For these companies, legislation like Washington’s, which specifically requires approval from both manufacturers, would have made it harder to develop new crane designs, and harder to sell them to customers with existing stocks of mast sections. Legislation needs to allow innovative concepts to be developed and sold as efficiently as possible, but without compromising safety. How can it do so without giving crane manufacturers a veto over the use of their components in combination with competitors?
In the UK, the standard covering tower cranes is BS 7121 Part 5. Clause 12.3.1 of the standard says, “The interchange of structural components between one model of tower crane and another may occur if the manufacturer has given approval. Having carried out such an interchange, a tower crane should be retested in its new combination, and the interchanged parts should be specified on the test certificate.”

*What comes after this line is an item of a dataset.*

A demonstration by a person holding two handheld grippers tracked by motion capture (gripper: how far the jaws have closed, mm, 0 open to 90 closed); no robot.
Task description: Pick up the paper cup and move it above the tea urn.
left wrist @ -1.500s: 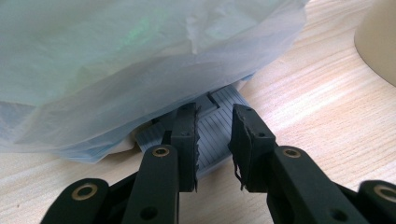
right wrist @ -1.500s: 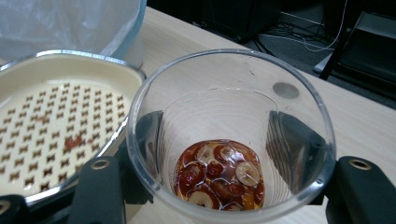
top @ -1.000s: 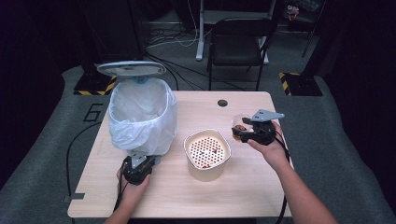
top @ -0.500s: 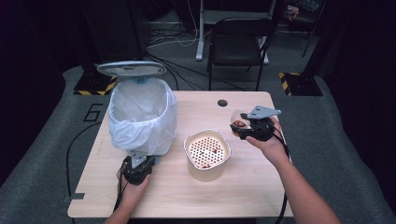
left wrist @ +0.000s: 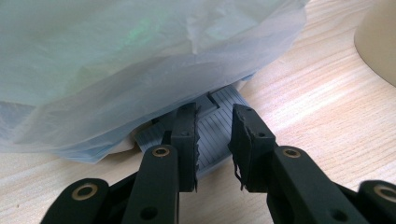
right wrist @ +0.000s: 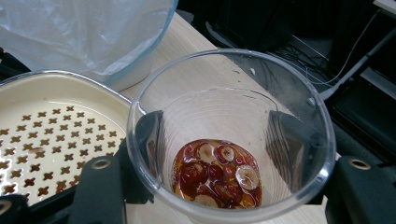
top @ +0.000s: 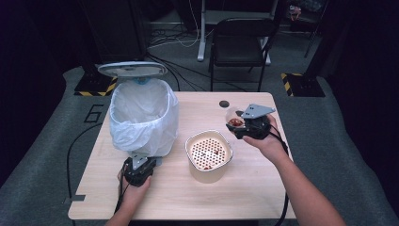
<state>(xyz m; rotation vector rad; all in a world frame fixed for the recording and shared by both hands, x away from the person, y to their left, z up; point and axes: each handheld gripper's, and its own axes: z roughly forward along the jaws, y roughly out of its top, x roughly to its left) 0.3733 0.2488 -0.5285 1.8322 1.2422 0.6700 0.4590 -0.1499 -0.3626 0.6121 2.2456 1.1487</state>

It continues: “When a tower crane is erected using components from two or more manufacturers, it is essential that the written agreement of at least one of the manufacturers, where they remain available, is obtained before erection starts. In the absence of the manufacturers, the combination of components should be approved by a competent design authority.”
If the Seattle case had happened in the UK, Lewis would have been able to erect the cranes in accordance with BS 7121, so long as a ‘competent design authority’ had approved the combination of parts. However, this raises the question of what it means to be a ‘competent design authority’.
As part of the European Union, the UK requires all new machinery to be CE-marked; that is, it should meet all the requirements of the Machinery Directive. The EU Machinery Directive points to the sort of experience that is required for a designer to be considered competent. Under the directive, a new machine includes both products developed from scratch, and products that are significantly modified. Where a machine is modified (by, in this case, combining components from two different sources) the company making the modification is considered the manufacturer.
To comply with the directive, the manufacturer must prepare a detailed technical filing. To be able to prepare the filing properly, it will need to be familiar with all of the design characteristics of both component manufacturers’ products. In the case of the two new manufacturers mentioned above, their designers would be able to point to their previous experience working for competitors as evidence of this knowledge. For a fleet owner like Lewis, it would be necessary to employ consultants who could demonstrate the same experience.
Clearly, the level of technical experience needed to develop and sell crane components for use in hybrid towers is high. However, well-drafted legislation can make it possible for this to happen without compromising safety.